PROBLEM DETAILS – Copy the lines of the data below exactly, starting at the first and stopping after the line that contains "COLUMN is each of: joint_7"; include no pictures.

INPUT MATERIAL below:

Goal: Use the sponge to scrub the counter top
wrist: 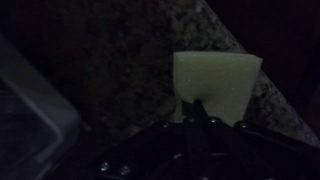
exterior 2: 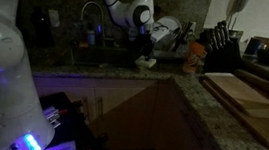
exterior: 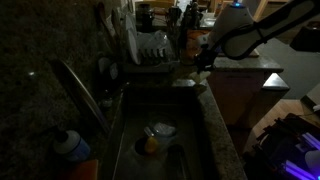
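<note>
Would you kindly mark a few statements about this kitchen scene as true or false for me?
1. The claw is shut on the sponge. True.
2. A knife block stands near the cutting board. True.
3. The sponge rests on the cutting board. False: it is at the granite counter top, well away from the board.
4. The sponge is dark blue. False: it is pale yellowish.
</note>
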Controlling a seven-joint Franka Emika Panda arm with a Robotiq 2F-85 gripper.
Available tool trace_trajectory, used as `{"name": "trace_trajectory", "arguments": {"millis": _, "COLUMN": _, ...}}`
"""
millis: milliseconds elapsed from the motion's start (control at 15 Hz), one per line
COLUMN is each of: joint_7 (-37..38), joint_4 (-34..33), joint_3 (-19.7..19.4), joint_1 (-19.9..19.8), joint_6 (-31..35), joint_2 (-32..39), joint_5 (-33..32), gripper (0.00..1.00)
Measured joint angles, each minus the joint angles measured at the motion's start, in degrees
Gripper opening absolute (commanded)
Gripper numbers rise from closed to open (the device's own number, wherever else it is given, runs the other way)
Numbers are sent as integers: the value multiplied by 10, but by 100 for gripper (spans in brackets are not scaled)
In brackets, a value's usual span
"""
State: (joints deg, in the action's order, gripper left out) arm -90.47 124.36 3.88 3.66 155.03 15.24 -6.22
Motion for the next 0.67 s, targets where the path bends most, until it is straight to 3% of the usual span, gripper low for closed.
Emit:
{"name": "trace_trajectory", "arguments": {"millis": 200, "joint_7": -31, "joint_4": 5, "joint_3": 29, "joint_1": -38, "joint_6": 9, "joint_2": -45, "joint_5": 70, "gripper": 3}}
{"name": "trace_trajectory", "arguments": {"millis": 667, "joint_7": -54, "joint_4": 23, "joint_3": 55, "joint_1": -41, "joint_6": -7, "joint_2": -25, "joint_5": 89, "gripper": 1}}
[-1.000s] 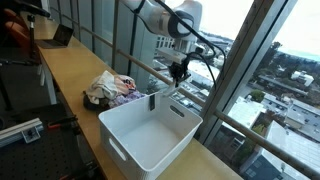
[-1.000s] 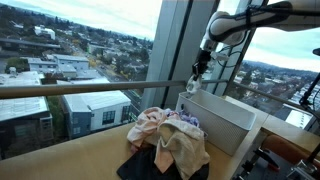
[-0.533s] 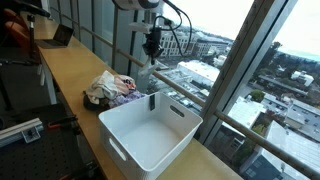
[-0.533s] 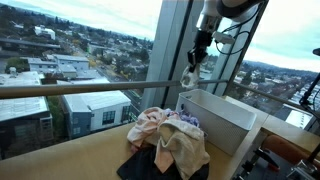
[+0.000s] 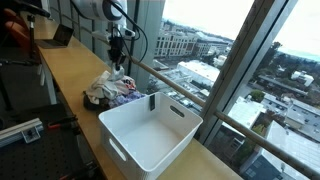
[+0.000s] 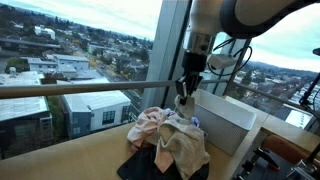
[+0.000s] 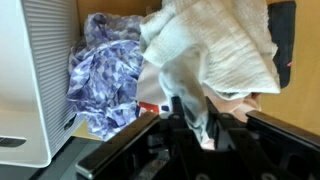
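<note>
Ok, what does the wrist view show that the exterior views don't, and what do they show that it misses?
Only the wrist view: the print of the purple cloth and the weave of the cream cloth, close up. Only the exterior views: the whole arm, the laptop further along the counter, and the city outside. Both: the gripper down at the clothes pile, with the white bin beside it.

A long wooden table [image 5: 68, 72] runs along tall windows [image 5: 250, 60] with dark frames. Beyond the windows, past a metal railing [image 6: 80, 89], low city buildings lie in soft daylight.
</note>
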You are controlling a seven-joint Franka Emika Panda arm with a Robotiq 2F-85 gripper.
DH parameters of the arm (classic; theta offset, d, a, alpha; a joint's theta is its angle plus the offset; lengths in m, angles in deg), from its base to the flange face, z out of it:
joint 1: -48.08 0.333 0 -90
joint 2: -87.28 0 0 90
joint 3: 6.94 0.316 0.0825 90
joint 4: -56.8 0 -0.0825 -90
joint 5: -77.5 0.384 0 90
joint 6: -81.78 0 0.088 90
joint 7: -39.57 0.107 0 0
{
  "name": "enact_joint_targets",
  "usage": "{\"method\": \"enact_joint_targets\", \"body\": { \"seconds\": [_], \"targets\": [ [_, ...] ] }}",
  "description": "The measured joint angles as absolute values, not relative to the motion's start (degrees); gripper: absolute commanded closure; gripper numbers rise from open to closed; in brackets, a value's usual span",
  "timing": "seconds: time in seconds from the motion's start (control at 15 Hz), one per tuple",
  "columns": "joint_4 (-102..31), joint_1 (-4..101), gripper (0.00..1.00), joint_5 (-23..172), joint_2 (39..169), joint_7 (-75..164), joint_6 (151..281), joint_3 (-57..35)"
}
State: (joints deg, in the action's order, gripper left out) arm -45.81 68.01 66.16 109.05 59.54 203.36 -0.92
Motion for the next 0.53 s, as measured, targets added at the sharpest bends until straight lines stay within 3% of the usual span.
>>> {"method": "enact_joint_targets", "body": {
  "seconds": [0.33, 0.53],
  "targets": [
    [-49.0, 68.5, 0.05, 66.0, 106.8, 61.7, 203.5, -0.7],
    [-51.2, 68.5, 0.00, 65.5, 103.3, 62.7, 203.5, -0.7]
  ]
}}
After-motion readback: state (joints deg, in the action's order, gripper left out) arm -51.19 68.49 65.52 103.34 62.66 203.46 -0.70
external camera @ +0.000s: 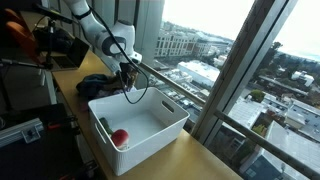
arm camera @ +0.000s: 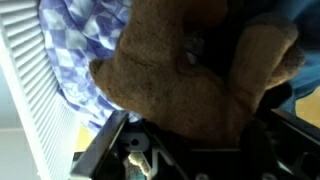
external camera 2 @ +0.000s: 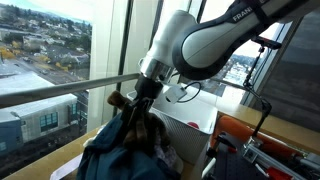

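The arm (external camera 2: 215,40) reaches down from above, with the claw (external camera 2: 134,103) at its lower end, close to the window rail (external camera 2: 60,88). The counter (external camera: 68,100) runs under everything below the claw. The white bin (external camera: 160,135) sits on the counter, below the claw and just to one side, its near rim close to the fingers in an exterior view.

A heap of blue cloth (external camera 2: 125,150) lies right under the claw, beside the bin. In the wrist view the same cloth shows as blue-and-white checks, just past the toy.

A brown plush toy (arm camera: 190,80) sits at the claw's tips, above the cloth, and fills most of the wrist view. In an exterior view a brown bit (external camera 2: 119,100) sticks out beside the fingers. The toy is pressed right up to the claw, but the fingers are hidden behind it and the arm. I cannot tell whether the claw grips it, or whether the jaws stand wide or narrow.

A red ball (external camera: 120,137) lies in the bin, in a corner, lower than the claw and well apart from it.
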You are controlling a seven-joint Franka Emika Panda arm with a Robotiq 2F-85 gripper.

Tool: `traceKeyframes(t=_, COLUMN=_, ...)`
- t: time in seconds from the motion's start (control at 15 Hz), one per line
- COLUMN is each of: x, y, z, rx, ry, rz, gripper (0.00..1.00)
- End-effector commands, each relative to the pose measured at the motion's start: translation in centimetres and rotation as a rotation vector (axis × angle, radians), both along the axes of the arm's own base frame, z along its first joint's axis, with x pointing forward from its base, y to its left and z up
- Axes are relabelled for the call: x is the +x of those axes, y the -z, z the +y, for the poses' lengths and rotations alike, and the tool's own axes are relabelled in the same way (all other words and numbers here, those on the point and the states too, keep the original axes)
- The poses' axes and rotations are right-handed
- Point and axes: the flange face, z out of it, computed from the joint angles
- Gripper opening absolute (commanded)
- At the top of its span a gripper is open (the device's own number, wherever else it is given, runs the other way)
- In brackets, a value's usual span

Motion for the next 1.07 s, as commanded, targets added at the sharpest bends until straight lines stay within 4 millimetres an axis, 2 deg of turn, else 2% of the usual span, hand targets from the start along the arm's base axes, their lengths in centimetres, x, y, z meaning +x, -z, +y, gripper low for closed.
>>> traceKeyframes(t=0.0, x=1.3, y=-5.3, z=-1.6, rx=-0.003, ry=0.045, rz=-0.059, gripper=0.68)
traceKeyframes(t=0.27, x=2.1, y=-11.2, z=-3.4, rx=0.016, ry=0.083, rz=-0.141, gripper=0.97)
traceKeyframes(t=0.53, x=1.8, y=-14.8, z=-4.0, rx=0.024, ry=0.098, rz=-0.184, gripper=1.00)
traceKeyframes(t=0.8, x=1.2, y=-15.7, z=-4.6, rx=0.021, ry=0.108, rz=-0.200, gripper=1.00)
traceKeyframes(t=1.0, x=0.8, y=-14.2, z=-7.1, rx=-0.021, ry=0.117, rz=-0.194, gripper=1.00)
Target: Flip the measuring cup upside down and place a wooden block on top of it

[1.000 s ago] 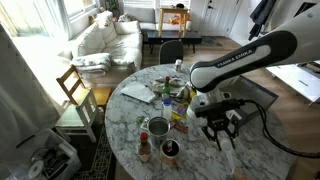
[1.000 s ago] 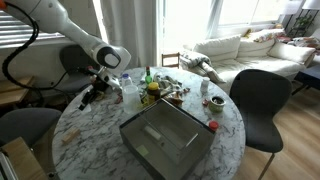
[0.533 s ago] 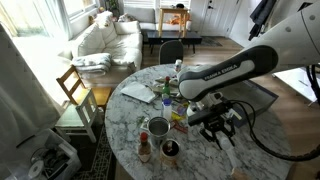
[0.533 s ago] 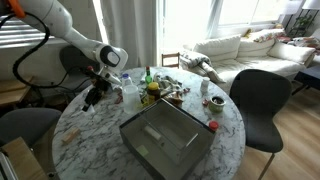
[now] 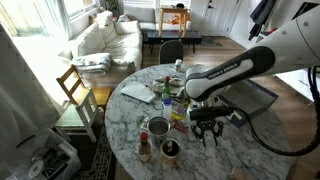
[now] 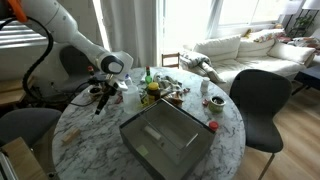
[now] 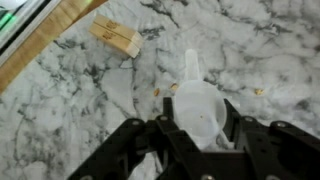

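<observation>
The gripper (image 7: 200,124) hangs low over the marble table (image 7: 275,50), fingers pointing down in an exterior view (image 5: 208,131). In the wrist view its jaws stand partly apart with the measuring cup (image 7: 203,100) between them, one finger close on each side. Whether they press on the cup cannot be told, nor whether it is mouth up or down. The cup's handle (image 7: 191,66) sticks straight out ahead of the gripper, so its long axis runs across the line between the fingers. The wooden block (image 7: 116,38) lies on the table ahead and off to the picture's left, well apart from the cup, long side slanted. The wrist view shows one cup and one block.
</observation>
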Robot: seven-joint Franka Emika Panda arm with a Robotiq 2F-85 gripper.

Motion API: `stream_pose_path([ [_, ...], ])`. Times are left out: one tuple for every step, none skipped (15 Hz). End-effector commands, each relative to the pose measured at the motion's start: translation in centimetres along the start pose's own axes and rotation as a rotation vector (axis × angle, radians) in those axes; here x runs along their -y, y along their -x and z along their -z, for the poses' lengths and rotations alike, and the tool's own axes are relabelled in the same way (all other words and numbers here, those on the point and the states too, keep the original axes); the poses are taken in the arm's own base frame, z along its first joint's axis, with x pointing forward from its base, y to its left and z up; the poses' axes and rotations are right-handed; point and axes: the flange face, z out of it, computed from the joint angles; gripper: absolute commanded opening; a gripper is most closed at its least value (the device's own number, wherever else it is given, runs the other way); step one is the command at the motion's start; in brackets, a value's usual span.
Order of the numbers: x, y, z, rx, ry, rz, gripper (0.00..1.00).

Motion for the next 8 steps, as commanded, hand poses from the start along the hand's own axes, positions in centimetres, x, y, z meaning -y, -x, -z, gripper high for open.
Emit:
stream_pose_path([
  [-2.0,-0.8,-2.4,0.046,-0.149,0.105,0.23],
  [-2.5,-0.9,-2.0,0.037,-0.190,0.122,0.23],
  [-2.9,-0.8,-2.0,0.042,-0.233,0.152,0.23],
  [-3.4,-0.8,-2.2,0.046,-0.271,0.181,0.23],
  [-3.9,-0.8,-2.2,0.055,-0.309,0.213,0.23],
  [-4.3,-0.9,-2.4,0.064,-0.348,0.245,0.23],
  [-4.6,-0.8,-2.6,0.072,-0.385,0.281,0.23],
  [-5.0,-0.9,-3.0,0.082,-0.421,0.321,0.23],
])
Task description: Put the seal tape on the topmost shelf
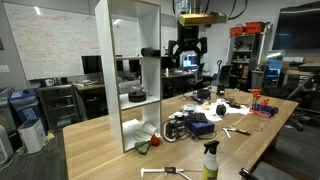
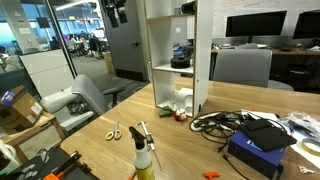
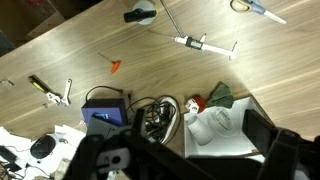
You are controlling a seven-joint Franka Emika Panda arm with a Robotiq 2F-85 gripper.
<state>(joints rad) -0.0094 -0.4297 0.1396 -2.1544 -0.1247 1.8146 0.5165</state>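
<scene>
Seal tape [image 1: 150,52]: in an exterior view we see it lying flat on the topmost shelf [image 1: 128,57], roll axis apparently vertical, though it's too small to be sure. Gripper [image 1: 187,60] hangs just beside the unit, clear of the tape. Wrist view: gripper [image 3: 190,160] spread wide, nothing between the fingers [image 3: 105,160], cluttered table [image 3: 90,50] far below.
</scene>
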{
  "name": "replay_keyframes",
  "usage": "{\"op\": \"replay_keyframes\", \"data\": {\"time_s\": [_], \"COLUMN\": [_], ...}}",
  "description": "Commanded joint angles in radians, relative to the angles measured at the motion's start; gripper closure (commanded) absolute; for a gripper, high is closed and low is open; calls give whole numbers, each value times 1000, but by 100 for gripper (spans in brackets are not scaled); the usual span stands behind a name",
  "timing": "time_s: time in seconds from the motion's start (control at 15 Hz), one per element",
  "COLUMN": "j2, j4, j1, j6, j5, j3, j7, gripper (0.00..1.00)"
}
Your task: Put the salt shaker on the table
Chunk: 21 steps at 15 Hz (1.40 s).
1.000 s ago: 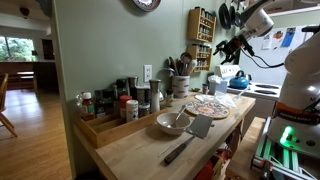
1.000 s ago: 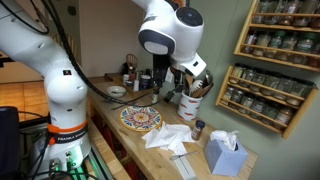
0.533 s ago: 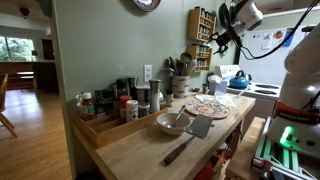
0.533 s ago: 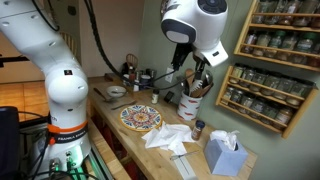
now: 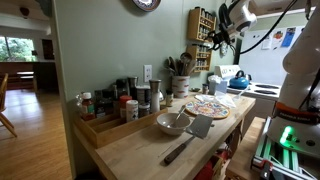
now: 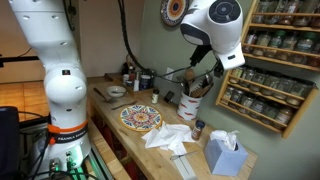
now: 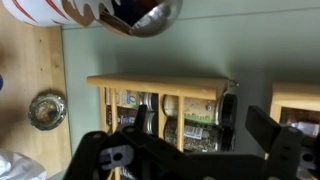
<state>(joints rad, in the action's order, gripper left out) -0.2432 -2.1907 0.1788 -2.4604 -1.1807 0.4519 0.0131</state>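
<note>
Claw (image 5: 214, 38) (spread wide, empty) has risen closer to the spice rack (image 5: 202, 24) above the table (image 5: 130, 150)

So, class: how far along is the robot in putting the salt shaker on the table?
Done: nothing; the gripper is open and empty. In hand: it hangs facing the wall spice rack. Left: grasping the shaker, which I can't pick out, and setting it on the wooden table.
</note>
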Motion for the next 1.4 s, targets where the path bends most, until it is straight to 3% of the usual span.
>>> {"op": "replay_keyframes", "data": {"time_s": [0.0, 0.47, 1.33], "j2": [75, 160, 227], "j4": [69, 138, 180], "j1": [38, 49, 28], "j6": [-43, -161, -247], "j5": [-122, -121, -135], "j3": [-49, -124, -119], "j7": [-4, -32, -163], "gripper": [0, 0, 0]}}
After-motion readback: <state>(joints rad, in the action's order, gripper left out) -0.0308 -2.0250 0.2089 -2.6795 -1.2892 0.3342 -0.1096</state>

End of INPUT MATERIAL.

WRITTEN SOLUTION –
Goal: Use the sponge to scrub the counter top
wrist: 
exterior 2: 
exterior: 
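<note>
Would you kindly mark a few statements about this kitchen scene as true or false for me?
1. The claw is shut on the sponge. True.
2. A knife block stands near the cutting board. True.
3. The sponge rests on the cutting board. False: it is at the granite counter top, well away from the board.
4. The sponge is dark blue. False: it is pale yellowish.
</note>
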Controlling a seven-joint Franka Emika Panda arm with a Robotiq 2F-85 gripper.
Available tool trace_trajectory, used as `{"name": "trace_trajectory", "arguments": {"millis": _, "COLUMN": _, ...}}`
"""
millis: milliseconds elapsed from the motion's start (control at 15 Hz), one per line
COLUMN is each of: joint_7 (-37..38), joint_4 (-34..33), joint_3 (-19.7..19.4), joint_1 (-19.9..19.8), joint_6 (-31..35), joint_2 (-32..39), joint_5 (-33..32), gripper (0.00..1.00)

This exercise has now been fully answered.